Records from a collection:

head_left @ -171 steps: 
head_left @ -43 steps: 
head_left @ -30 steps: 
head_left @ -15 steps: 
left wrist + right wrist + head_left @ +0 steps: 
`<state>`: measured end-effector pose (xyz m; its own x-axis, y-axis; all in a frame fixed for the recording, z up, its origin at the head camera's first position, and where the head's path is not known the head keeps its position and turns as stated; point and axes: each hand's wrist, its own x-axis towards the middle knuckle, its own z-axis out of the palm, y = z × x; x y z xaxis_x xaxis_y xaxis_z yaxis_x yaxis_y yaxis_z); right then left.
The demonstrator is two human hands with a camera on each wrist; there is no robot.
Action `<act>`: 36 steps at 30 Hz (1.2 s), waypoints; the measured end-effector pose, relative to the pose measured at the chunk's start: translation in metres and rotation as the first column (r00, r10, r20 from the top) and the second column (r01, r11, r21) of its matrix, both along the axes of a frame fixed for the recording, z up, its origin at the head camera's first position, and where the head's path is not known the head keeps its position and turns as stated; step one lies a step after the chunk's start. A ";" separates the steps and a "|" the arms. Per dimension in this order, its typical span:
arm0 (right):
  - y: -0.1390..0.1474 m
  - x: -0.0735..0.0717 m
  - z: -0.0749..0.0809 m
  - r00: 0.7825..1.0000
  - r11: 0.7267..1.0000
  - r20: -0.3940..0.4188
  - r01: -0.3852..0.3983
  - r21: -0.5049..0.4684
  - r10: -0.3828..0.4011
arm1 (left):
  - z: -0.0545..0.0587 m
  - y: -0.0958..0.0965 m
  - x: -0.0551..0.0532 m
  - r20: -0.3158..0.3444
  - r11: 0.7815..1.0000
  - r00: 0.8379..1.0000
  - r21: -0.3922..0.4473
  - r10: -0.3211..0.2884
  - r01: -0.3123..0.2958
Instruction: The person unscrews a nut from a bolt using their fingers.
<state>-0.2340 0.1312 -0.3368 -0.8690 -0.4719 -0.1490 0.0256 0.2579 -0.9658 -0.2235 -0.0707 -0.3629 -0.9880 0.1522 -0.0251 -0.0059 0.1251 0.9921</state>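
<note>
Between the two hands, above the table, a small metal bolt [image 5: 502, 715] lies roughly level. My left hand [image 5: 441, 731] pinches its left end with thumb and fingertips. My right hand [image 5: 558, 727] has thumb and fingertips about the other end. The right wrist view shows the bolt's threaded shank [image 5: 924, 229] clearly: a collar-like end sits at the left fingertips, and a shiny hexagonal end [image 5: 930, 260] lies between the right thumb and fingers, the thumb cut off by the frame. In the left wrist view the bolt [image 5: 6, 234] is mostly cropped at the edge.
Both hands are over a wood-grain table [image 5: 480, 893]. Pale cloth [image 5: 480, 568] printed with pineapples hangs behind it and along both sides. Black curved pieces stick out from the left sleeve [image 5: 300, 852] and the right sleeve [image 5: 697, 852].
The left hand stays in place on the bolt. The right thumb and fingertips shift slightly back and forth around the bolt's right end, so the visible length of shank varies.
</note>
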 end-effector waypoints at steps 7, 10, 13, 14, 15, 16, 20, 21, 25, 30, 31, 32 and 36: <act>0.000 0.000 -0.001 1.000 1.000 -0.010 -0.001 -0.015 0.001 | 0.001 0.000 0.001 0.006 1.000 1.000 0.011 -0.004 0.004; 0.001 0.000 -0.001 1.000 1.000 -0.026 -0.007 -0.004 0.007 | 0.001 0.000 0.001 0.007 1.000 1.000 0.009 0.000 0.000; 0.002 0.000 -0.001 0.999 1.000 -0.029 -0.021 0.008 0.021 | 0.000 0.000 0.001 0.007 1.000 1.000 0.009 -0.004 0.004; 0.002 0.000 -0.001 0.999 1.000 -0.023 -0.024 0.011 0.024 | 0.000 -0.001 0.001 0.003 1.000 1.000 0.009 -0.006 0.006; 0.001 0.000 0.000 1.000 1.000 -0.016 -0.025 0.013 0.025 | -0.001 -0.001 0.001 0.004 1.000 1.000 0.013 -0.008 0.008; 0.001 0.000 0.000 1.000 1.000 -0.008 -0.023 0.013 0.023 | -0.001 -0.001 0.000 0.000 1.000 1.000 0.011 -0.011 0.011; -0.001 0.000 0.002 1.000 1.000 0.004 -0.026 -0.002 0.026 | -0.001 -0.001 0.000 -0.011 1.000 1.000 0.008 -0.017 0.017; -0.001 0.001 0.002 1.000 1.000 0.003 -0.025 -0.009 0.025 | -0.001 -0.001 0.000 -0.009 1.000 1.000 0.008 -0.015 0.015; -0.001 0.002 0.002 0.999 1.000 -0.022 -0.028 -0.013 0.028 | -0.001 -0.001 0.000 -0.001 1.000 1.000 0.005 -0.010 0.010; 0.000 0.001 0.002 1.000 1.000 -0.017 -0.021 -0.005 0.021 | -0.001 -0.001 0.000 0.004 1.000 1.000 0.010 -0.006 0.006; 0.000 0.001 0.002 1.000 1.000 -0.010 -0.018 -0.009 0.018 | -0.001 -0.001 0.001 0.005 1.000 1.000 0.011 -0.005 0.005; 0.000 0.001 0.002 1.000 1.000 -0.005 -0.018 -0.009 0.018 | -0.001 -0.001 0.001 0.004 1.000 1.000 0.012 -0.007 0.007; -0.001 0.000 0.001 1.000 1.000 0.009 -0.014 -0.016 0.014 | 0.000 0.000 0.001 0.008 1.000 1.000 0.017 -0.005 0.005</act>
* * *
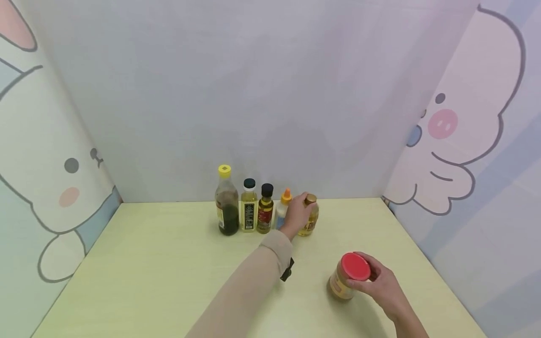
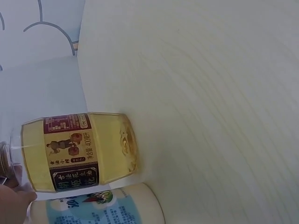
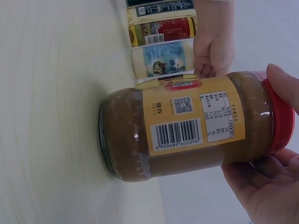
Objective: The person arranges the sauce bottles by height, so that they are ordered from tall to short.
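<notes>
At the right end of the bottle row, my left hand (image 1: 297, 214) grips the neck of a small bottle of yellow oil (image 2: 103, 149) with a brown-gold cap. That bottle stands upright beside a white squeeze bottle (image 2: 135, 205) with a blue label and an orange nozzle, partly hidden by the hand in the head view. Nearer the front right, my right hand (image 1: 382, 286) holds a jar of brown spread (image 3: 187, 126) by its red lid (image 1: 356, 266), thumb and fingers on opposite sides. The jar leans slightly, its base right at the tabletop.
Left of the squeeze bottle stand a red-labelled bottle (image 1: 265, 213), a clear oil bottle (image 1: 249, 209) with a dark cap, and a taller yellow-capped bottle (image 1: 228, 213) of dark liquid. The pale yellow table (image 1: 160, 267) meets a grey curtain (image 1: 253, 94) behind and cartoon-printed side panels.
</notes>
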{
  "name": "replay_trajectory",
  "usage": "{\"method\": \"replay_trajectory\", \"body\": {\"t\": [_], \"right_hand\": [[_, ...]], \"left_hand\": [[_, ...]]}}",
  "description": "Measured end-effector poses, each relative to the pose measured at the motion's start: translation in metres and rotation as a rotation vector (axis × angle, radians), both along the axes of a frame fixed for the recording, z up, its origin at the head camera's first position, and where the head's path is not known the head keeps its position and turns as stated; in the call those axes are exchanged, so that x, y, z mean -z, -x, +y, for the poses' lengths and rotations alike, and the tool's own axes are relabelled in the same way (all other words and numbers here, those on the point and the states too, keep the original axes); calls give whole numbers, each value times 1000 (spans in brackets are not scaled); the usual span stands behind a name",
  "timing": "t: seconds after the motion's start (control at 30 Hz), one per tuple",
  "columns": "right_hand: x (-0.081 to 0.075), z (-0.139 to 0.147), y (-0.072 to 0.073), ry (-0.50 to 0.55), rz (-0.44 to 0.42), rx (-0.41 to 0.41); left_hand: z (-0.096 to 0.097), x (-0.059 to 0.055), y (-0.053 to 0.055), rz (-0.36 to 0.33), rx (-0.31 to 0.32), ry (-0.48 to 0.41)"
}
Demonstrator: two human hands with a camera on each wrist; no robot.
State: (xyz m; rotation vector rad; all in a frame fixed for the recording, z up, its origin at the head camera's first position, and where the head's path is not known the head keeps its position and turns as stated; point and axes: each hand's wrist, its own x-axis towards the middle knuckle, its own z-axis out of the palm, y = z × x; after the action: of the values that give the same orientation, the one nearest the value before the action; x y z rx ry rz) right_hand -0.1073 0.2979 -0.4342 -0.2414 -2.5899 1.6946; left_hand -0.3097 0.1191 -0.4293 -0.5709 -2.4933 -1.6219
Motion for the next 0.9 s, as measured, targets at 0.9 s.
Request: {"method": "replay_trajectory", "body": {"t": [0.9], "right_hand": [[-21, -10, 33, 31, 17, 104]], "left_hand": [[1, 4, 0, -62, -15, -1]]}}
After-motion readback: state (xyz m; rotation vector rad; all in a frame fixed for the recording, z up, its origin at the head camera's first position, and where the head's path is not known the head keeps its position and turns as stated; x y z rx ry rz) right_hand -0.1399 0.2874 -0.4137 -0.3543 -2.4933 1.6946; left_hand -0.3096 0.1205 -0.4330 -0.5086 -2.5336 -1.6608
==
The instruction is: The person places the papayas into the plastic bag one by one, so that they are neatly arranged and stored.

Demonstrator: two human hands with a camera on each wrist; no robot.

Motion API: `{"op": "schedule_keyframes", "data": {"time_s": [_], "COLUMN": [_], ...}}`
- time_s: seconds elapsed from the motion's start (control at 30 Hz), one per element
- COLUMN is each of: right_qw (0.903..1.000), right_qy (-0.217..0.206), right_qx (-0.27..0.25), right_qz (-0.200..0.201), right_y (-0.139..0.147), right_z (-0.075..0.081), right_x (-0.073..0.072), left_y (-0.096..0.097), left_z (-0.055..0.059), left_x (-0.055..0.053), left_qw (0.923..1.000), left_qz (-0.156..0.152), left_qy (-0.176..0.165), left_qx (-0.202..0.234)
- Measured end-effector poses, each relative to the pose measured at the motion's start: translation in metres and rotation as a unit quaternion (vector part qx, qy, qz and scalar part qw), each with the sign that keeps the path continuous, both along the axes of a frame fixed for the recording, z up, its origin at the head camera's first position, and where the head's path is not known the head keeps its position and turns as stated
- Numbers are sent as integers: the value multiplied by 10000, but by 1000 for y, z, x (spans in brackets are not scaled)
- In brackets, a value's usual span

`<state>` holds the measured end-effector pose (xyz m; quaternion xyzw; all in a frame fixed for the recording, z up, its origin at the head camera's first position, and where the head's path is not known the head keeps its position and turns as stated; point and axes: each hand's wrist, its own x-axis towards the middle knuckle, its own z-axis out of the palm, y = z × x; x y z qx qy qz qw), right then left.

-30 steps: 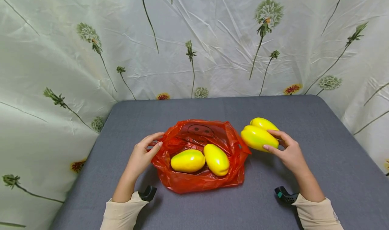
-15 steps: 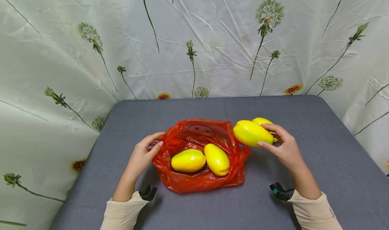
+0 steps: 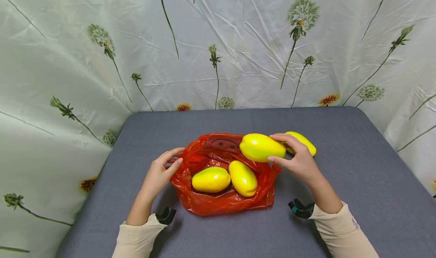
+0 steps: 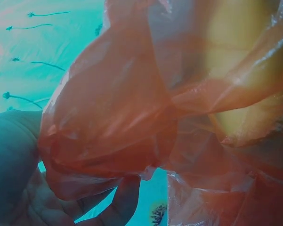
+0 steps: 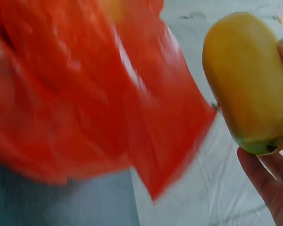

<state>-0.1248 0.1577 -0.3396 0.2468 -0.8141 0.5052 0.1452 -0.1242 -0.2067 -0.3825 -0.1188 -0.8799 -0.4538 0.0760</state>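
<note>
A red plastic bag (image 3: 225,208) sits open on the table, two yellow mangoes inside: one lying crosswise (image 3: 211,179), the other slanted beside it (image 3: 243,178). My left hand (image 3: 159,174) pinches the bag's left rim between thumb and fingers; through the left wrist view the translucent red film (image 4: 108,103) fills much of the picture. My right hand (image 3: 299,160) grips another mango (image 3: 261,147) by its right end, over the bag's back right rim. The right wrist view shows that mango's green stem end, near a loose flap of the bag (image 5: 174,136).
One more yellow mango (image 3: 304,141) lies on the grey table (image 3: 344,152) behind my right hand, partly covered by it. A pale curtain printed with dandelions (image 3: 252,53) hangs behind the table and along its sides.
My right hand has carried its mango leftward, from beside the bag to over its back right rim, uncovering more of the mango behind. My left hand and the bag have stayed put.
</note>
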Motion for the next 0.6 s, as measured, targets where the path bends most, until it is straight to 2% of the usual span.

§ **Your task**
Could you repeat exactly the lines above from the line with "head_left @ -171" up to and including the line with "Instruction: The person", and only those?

§ **Result**
head_left @ -171 steps: 
head_left @ -43 steps: 
head_left @ -30 steps: 
head_left @ -15 steps: 
left wrist + right wrist + head_left @ +0 steps: 
`<state>`: measured end-effector pose (xyz m; its own x-axis, y-axis; all in a frame fixed for the recording, z up, its origin at the head camera's first position, and where the head's path is not known the head keeps its position and turns as stated; point and axes: each hand's wrist, its own x-axis towards the middle knuckle, its own z-axis out of the palm, y = z × x; x y z xaxis_x xaxis_y xaxis_z yaxis_x yaxis_y yaxis_z); right then left.
The demonstrator is two human hands with a camera on each wrist; there is no robot.
Action `<act>`: 36 steps at 30 Hz (1.2 s), waypoints; the measured end-effector pose, relative to the pose measured at the chunk's start: translation in metres and rotation as the first column (r00, r10, r20 from the top) and the second column (r01, r11, r21) of its matrix, both along the axes of a frame fixed for the recording, z up, its origin at the head camera's first position, and where the head's path is not known the head keeps its position and turns as stated; step one lies a step after the chunk's start. A ";" separates the steps and a "|" the arms. Per dimension in this order, its typical span:
arm0 (right):
  - y: -0.1390..0.1474 m
  - x: -0.0735..0.0717 m
  - z: -0.0749..0.0809 m
  - r00: 0.7825..1.0000
  - r11: 0.7267..1.0000
  - r20: -0.3940..0.4188
  - r01: -0.3852..0.3983
  - r21: -0.5049..0.4684
  - r10: -0.3828..0.4011
arm1 (left):
  - z: -0.0545..0.0587 m
  - y: -0.0958..0.0965 m
  - x: -0.0551..0.0532 m
  - r20: -0.3158..0.3444
  - r11: 0.7815..1.0000
  - r00: 0.8379..1.0000
  - r21: -0.3922..0.4473
  - r10: -0.3211..0.2884
  - r01: -0.3123..0.2958
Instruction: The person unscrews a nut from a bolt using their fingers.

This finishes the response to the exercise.